▸ **Required action**:
Give again, word for word, every line in the entries below from the line with "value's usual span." up to and including the line with "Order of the", and no other line.

*** Materials provided ***

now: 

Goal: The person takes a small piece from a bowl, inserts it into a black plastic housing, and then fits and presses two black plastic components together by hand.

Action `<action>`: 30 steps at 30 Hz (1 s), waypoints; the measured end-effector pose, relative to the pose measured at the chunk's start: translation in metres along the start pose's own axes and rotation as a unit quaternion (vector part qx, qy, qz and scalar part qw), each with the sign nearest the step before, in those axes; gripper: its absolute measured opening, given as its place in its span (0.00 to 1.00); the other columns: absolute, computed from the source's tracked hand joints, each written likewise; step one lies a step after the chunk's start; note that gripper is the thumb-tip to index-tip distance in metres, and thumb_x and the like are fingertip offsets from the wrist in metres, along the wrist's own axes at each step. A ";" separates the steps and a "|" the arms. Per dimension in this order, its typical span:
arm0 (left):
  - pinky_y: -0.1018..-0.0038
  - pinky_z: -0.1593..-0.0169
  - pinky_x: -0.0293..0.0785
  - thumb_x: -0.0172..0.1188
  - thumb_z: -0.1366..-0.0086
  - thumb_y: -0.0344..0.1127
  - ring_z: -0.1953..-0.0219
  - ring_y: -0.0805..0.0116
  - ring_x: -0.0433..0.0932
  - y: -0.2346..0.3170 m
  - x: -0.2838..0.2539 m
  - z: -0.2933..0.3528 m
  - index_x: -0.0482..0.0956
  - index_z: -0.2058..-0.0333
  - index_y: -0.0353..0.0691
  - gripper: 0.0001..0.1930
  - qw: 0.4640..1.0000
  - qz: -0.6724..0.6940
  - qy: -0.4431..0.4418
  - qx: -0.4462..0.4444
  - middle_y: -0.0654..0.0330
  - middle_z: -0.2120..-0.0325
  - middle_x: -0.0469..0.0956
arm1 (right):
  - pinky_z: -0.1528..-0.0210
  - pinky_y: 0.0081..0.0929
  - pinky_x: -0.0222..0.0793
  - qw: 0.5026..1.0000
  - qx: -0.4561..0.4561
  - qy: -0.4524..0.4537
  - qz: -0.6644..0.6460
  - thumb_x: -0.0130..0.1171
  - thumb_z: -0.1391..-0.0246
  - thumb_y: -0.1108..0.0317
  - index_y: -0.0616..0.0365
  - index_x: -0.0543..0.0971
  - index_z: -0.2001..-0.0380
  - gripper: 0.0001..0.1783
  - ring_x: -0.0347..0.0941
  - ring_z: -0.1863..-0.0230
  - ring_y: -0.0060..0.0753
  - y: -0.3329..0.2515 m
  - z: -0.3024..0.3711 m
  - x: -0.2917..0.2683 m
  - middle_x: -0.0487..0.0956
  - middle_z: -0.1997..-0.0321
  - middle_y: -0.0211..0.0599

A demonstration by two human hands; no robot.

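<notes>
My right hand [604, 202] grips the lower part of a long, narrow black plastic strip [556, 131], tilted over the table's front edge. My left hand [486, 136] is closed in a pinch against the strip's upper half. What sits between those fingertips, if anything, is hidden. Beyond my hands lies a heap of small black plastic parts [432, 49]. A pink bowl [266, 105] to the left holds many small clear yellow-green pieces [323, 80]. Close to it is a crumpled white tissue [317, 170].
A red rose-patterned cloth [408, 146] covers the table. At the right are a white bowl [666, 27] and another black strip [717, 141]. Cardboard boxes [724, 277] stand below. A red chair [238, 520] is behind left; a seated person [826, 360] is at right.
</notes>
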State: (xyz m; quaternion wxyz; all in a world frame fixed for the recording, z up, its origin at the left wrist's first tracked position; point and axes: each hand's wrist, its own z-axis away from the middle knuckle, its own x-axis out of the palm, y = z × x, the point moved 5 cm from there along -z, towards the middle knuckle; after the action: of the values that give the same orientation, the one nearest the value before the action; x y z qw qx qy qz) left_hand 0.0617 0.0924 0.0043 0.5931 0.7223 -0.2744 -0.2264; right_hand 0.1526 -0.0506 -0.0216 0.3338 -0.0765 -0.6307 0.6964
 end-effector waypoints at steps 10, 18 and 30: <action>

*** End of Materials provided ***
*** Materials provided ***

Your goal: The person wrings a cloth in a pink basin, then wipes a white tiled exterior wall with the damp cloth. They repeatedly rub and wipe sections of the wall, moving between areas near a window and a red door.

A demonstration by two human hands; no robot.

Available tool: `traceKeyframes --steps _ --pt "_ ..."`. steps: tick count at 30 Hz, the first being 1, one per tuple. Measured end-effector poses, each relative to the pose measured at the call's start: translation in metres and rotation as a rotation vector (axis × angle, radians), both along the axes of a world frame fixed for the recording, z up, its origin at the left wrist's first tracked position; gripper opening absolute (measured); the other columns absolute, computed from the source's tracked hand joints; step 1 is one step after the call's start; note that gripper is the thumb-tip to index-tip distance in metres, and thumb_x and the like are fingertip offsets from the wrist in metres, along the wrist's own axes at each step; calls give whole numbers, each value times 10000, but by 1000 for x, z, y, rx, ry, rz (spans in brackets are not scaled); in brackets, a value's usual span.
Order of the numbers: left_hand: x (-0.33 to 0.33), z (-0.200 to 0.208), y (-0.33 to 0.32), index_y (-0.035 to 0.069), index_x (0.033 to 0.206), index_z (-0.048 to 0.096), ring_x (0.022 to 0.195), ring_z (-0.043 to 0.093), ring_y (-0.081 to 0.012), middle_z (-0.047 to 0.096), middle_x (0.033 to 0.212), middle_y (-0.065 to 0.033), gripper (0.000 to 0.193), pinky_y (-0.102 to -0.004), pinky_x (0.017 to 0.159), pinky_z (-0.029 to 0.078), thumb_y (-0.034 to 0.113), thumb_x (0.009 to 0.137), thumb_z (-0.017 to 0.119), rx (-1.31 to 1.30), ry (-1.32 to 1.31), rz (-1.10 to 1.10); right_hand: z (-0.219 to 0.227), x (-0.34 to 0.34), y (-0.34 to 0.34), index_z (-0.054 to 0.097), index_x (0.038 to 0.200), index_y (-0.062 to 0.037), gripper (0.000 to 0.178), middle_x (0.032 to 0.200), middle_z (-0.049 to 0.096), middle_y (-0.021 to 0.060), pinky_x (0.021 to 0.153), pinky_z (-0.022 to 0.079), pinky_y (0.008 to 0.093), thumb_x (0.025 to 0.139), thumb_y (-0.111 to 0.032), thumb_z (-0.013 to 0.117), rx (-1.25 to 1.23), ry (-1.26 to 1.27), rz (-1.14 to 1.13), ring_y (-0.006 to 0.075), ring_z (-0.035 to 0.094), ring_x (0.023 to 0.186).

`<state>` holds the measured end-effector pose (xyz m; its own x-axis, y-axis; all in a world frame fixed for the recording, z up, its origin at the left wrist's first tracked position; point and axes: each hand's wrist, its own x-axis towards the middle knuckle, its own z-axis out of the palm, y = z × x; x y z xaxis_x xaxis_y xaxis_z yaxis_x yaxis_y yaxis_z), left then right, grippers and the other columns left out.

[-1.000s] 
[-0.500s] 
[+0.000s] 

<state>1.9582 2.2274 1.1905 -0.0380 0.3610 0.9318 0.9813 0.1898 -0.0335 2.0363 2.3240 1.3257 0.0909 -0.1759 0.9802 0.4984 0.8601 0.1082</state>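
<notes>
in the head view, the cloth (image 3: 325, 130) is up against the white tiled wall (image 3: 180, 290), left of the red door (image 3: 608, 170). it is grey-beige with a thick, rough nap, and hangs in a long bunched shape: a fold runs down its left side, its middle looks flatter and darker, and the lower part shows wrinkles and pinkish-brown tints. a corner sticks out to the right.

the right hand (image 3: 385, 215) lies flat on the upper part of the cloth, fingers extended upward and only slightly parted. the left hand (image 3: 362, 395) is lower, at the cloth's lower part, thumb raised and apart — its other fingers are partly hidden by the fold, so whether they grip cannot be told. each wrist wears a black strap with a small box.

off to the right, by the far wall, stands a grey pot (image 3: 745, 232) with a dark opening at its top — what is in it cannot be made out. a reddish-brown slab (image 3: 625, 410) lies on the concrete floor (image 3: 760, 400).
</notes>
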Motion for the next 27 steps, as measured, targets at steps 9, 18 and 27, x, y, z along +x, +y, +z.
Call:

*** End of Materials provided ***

▸ **Written response**:
Available tool: `traceKeyframes --steps _ --pt "_ ..."`. steps: tick count at 30 Hz, the first being 1, one per tuple. Measured end-effector poses, each relative to the pose measured at the call's start: translation in metres and rotation as a rotation vector (axis × angle, radians), both along the axes of a world frame fixed for the recording, z up, its origin at the left wrist's first tracked position; gripper opening absolute (measured); the other columns absolute, computed from the source's tracked hand joints; step 1 is one step after the call's start; note that gripper is the thumb-tip to index-tip distance in metres, and thumb_x and the like are fingertip offsets from the wrist in metres, along the wrist's own axes at each step; calls give whole numbers, each value times 10000, but by 1000 for x, z, y, rx, ry, rz (spans in brackets are not scaled); in brackets, a value's usual span.
Order of the numbers: left_hand: x (-0.33 to 0.33), z (-0.200 to 0.208), y (-0.33 to 0.32), index_y (-0.035 to 0.069), index_x (0.033 to 0.206), index_z (-0.048 to 0.096), ring_x (0.022 to 0.195), ring_z (-0.043 to 0.093), ring_y (-0.081 to 0.012), middle_z (-0.047 to 0.096), middle_x (0.033 to 0.212), middle_y (-0.065 to 0.033), gripper (0.000 to 0.193), pinky_y (-0.102 to -0.004), pinky_x (0.017 to 0.159), pinky_z (-0.029 to 0.078), thumb_y (-0.034 to 0.113), thumb_x (0.009 to 0.137), thumb_z (-0.017 to 0.119), rx (-1.31 to 1.30), ry (-1.32 to 1.31), rz (-1.10 to 1.10); right_hand: z (-0.219 to 0.227), x (-0.34 to 0.34), y (-0.34 to 0.34), index_z (-0.054 to 0.097), index_x (0.038 to 0.200), index_y (-0.062 to 0.037), gripper (0.000 to 0.178), middle_x (0.032 to 0.200), middle_z (-0.049 to 0.096), middle_y (-0.021 to 0.060), pinky_x (0.021 to 0.153), pinky_z (-0.022 to 0.079), pinky_y (0.008 to 0.093), thumb_x (0.025 to 0.139), thumb_y (-0.111 to 0.032), thumb_z (-0.013 to 0.117), rx (-1.25 to 1.23), ry (-1.26 to 1.27), rz (-1.14 to 1.13), ring_y (-0.006 to 0.075), ring_z (-0.035 to 0.094), ring_x (0.023 to 0.186).

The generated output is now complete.